Re: Curve fitting
- From: aruzinsky <aruzinsky@xxxxxxxxxxxxxxxxxxxx>
- Date: Mon, 17 Nov 2008 11:10:18 -0800 (PST)
If you use any linear Least Squares (LS) algorithm, you can
practically force a constraint by increasing the weight of the
respective point to near infinity. In this context, a point (xi, yi)
refers to the ith rows in X and y of the problem
min ||y - Xa||
a
You replace (xi, yi) with (w*xi, w*yi). In the limit w->oo, the
constraint is exact, i.e., (yi - xiTa) -> 0, but you can practically
use a large finite value w, so that (yi - xiTa) is very small. The
allowable size of the weight will depend on the specific algorithm
because typical algorithms will be unstable for sufficiently large
weights and you will have to determine the largest weight before this
happens.

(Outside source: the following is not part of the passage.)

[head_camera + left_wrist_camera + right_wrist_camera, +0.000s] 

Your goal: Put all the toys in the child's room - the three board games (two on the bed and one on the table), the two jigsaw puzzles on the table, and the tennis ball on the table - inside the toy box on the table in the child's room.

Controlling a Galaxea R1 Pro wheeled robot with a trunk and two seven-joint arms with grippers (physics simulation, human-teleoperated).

However, row sequential LS via the Sherman-Morrison formula
is stable with infinite weights because the weight w conveniently
appears as a reciprocal 1/w = 0. If you constrain only one point, the
exact row sequential update can be conveniently done on a solution
previously found by QR or Cholesky decomposition. If you are
interested, I can look up the exact procedure for you.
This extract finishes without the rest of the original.